=== What you should do ===
All of the data is to be copied word for word.

=== Dataset excerpt ===
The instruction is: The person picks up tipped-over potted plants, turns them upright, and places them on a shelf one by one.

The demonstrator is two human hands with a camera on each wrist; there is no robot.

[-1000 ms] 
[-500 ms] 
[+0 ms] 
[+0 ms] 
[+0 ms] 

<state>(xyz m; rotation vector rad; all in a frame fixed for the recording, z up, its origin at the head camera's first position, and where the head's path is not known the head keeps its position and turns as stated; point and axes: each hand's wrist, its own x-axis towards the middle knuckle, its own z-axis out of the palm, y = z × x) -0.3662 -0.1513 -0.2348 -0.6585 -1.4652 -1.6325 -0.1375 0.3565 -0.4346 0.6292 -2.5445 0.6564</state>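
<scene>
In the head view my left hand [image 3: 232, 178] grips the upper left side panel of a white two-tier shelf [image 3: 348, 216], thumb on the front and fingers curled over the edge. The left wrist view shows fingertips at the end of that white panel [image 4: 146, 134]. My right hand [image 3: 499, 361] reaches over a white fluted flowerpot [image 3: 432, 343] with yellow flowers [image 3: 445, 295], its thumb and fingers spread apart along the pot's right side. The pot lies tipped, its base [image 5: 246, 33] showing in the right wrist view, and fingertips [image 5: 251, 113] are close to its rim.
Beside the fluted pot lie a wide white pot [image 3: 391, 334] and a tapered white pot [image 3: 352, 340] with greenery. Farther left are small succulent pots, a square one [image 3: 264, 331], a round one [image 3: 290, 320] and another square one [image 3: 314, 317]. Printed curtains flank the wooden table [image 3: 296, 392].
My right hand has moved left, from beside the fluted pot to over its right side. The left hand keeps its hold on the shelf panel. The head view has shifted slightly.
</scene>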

=== Answer box ===
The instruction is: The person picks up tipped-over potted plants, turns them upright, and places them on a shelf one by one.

The demonstrator is two human hands with a camera on each wrist; there is no robot.

[-1000 ms] 
[-500 ms] 
[+0 ms] 
[+0 ms] 
[+0 ms] 

<state>(xyz m; rotation vector rad; all in a frame fixed for the recording, z up, its origin at the head camera's first position, and where the head's path is not known the head keeps its position and turns as stated; point and axes: each hand's wrist, its own x-axis towards the middle knuckle, its own z-axis out of the palm, y = z × x) -0.3662 -0.1513 -0.2348 -0.6585 -1.4652 -1.6325 -0.1375 0.3565 -0.4346 0.6292 -2.5445 0.6564</state>
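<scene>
In the head view my left hand [image 3: 232, 178] grips the upper left side panel of a white two-tier shelf [image 3: 348, 216], thumb on the front and fingers curled over the edge. The left wrist view shows fingertips at the end of that white panel [image 4: 146, 134]. My right hand [image 3: 499, 361] reaches over a white fluted flowerpot [image 3: 432, 343] with yellow flowers [image 3: 445, 295], its thumb and fingers spread apart along the pot's right side. The pot lies tipped, its base [image 5: 246, 33] showing in the right wrist view, and fingertips [image 5: 251, 113] are close to its rim.
Beside the fluted pot lie a wide white pot [image 3: 391, 334] and a tapered white pot [image 3: 352, 340] with greenery. Farther left are small succulent pots, a square one [image 3: 264, 331], a round one [image 3: 290, 320] and another square one [image 3: 314, 317]. Printed curtains flank the wooden table [image 3: 296, 392].
My right hand has moved left, from beside the fluted pot to over its right side. The left hand keeps its hold on the shelf panel. The head view has shifted slightly.
</scene>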

With this, the exercise is complete.